=== Problem requirements ===
Repeat every entry word for word, but leave the images out of your copy.

Record excerpts: Begin

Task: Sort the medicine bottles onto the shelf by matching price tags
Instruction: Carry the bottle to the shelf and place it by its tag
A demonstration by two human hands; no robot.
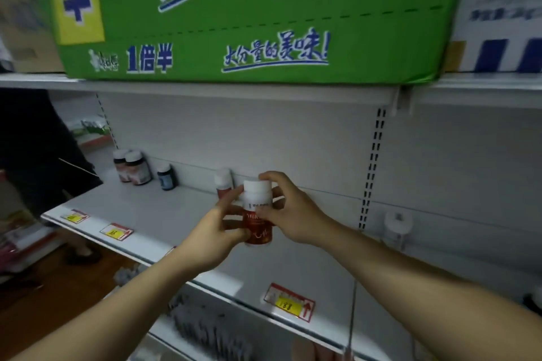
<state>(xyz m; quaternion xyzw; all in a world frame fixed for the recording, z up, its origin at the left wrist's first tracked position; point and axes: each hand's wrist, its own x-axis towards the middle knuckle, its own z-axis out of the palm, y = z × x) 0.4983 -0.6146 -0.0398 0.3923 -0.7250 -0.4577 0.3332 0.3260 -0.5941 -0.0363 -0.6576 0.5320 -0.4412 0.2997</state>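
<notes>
Looking up, we see a green box on the top shelf above the white shelf. Over it, our left hand and right hand both grip a white-capped red bottle. A price tag sits on the shelf edge below.

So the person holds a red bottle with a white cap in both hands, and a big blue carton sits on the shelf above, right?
Not quite: the carton on the upper shelf is green, with blue lettering, as the head view shows. The rest holds: the left hand and right hand both grip the red bottle with its white cap.
</notes>
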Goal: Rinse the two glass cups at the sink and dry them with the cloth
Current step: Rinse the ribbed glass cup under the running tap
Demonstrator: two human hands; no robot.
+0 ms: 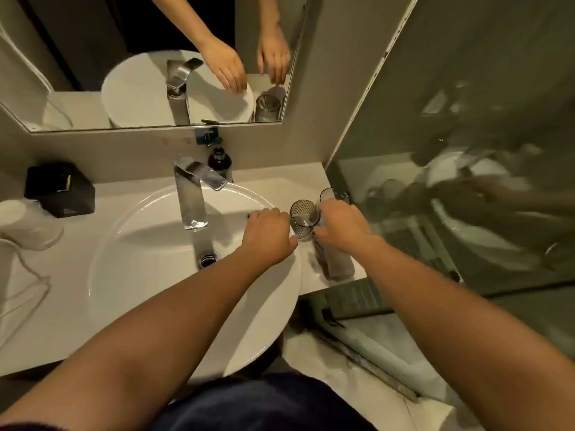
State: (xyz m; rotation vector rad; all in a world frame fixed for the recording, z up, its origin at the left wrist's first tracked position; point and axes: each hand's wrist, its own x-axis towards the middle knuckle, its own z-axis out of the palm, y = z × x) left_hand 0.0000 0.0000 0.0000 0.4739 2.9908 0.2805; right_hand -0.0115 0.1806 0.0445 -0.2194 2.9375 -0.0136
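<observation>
A ribbed glass cup (305, 217) stands upright on the white counter just right of the sink (130, 244). A second, clear glass cup (333, 195) stands behind it, partly hidden by my right hand (342, 227). That hand hovers between the two cups, its fingertips at the ribbed cup's right side, and the mirror shows its fingers hanging loose and apart. My left hand (267, 234) rests on the sink's right rim, thumb close to the ribbed cup's base, holding nothing. A rolled grey cloth (337, 264) lies on the counter under my right wrist.
A chrome faucet (191, 197) rises at the back of the sink, with no water running and the drain (208, 259) below it. A dark bottle (220, 163) stands behind it and a black box (60, 189) at the left. A glass partition (466, 181) bounds the counter's right side.
</observation>
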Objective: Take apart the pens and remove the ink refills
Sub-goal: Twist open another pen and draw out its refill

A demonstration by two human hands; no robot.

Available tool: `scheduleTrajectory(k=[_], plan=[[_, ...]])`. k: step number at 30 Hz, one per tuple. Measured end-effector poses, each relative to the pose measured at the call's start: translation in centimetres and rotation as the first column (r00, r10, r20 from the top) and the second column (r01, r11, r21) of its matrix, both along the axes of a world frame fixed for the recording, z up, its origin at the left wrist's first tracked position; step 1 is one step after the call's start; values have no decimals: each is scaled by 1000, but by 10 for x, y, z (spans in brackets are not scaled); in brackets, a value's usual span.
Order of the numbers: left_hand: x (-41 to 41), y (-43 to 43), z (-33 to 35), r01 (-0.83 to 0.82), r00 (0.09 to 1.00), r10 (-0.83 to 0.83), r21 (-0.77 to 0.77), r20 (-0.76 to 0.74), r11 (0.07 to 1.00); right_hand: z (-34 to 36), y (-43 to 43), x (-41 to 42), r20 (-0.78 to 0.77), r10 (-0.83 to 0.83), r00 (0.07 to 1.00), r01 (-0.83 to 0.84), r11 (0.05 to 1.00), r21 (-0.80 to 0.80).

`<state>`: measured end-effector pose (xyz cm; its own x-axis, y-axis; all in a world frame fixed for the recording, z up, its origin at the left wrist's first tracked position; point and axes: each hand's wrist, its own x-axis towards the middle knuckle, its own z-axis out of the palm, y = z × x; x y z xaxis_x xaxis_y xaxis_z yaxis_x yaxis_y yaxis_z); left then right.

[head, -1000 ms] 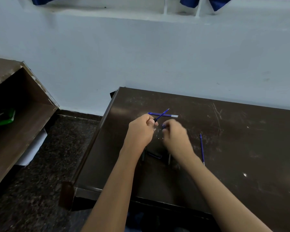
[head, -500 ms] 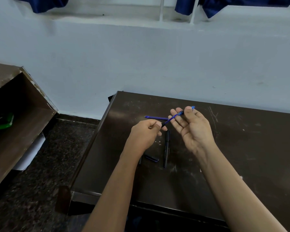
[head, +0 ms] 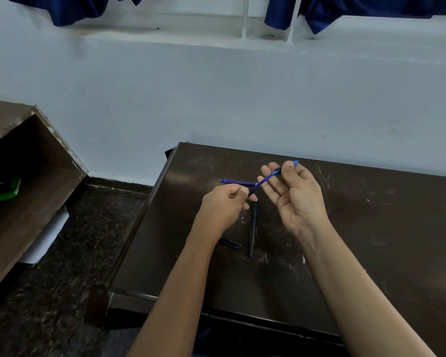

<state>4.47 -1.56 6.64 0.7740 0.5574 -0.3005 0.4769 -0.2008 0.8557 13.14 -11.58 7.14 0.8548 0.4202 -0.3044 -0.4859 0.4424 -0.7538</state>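
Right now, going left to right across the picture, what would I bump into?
Green packet → left hand → black pen on the desk → right hand. Both hands pinch a blue pen.

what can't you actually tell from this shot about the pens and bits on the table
Head view only.
- blue pen: its dark end sits inside the left hand fingers; loosened or not, unclear.
- loose refill: right end hidden behind the right hand fingers.
- pale sliver: too small, partly behind the right forearm.
- green item on the shelf: dim, unidentifiable.
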Motion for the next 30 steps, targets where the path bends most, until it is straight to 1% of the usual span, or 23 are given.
scheduleTrajectory(k=[3,5,9,14,18,21,25,30], plan=[[0,0,-2,35,999,-35,-21,5,999,2,-1,-3,68,25,997,-18,995,-101],[-1,1,-4,50,999,-49,-30,10,998,3,-2,-4,78,30,996,-19,991,-132],[-1,0,-2,60,997,-55,-93,55,994,2,-1,-10,61,64,996,-55,988,-145],[1,-6,1,54,998,-51,-126,30,991,2,7,-18,14,36,999,-34,989,-145],[3,-7,-2,32,999,-30,-193,13,981,2,9,-19,28,15,1000,-11,988,-154],[5,-6,-5,36,999,-33,-154,24,987,-4,10,-22,62,26,998,-14,983,-183],[5,-3,-5,33,999,-31,-35,44,999,-11,11,-22,117,30,993,-2,972,-236],[2,1,-11,27,995,-30,36,98,999,-14,11,-17,140,33,990,4,965,-260]])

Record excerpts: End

=== Exercise response ===
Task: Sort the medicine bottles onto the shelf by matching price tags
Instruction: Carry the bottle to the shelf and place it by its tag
A demonstration by two human hands; no robot.
<state>(xyz m; quaternion xyzw; all in a world frame fixed for the recording, z up, its origin at the left wrist's first tracked position; point and axes: each hand's wrist, its own x-axis towards the middle knuckle, its own z-axis out of the palm, y = z × x) 0.4983 -0.6146 -0.0398 0.3923 -0.7250 -0.4577 0.3332 0.3260 -0.5941 -0.0363 -0.6576 0.5320 -0.4412 0.2997</state>
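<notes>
Looking up, we see a green box on the top shelf above the white shelf. Over it, our left hand and right hand both grip a white-capped red bottle. A price tag sits on the shelf edge below.

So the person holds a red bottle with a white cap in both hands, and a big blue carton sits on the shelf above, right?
Not quite: the carton on the upper shelf is green, with blue lettering, as the head view shows. The rest holds: the left hand and right hand both grip the red bottle with its white cap.
</notes>
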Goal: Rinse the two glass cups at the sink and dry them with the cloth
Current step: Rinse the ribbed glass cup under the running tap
Demonstrator: two human hands; no robot.
+0 ms: 
State: (xyz m; rotation vector rad; all in a world frame fixed for the recording, z up, its origin at the left wrist's first tracked position; point and axes: each hand's wrist, its own x-axis towards the middle knuckle, its own z-axis out of the palm, y = z × x) left_hand 0.0000 0.0000 0.0000 0.4739 2.9908 0.2805; right_hand -0.0115 0.1806 0.0445 -0.2194 2.9375 -0.0136
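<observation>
A ribbed glass cup (305, 217) stands upright on the white counter just right of the sink (130, 244). A second, clear glass cup (333, 195) stands behind it, partly hidden by my right hand (342, 227). That hand hovers between the two cups, its fingertips at the ribbed cup's right side, and the mirror shows its fingers hanging loose and apart. My left hand (267, 234) rests on the sink's right rim, thumb close to the ribbed cup's base, holding nothing. A rolled grey cloth (337, 264) lies on the counter under my right wrist.
A chrome faucet (191, 197) rises at the back of the sink, with no water running and the drain (208, 259) below it. A dark bottle (220, 163) stands behind it and a black box (60, 189) at the left. A glass partition (466, 181) bounds the counter's right side.
</observation>
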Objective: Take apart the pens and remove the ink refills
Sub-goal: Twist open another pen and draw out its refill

A demonstration by two human hands; no robot.

Available tool: `scheduleTrajectory(k=[_], plan=[[_, ...]])`. k: step number at 30 Hz, one per tuple. Measured end-effector poses, each relative to the pose measured at the call's start: translation in centimetres and rotation as the first column (r00, r10, r20 from the top) and the second column (r01, r11, r21) of its matrix, both along the axes of a world frame fixed for the recording, z up, its origin at the left wrist's first tracked position; step 1 is one step after the call's start; values have no decimals: each is scaled by 1000, but by 10 for x, y, z (spans in brackets are not scaled); in brackets, a value's usual span.
Order of the numbers: left_hand: x (-41 to 41), y (-43 to 43), z (-33 to 35), r01 (-0.83 to 0.82), r00 (0.09 to 1.00), r10 (-0.83 to 0.83), r21 (-0.77 to 0.77), r20 (-0.76 to 0.74), r11 (0.07 to 1.00); right_hand: z (-34 to 36), y (-43 to 43), x (-41 to 42), r20 (-0.78 to 0.77), r10 (-0.83 to 0.83), r00 (0.07 to 1.00), r01 (-0.83 to 0.84), r11 (0.05 to 1.00), r21 (-0.80 to 0.80).

`<state>`: measured end-effector pose (xyz cm; its own x-axis, y-axis; all in a world frame fixed for the recording, z up, its origin at the left wrist's first tracked position; point and axes: each hand's wrist, its own x-axis towards the middle knuckle, its own z-axis out of the palm, y = z × x; x y z xaxis_x xaxis_y xaxis_z yaxis_x yaxis_y yaxis_z); left then right.

[head, -1000 ms] 
[head, -500 ms] 
[head, +0 ms] 

<state>4.47 -1.56 6.64 0.7740 0.5574 -0.3005 0.4769 -0.2008 0.8557 13.14 -11.58 7.14 0.8548 0.4202 -0.3044 -0.4859 0.4424 -0.7538</state>
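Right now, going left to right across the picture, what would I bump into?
Green packet → left hand → black pen on the desk → right hand. Both hands pinch a blue pen.

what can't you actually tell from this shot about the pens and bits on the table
Head view only.
- blue pen: its dark end sits inside the left hand fingers; loosened or not, unclear.
- loose refill: right end hidden behind the right hand fingers.
- pale sliver: too small, partly behind the right forearm.
- green item on the shelf: dim, unidentifiable.
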Motion for the next 30 steps, targets where the path bends most, until it is straight to 1% of the usual span, or 23 are given.
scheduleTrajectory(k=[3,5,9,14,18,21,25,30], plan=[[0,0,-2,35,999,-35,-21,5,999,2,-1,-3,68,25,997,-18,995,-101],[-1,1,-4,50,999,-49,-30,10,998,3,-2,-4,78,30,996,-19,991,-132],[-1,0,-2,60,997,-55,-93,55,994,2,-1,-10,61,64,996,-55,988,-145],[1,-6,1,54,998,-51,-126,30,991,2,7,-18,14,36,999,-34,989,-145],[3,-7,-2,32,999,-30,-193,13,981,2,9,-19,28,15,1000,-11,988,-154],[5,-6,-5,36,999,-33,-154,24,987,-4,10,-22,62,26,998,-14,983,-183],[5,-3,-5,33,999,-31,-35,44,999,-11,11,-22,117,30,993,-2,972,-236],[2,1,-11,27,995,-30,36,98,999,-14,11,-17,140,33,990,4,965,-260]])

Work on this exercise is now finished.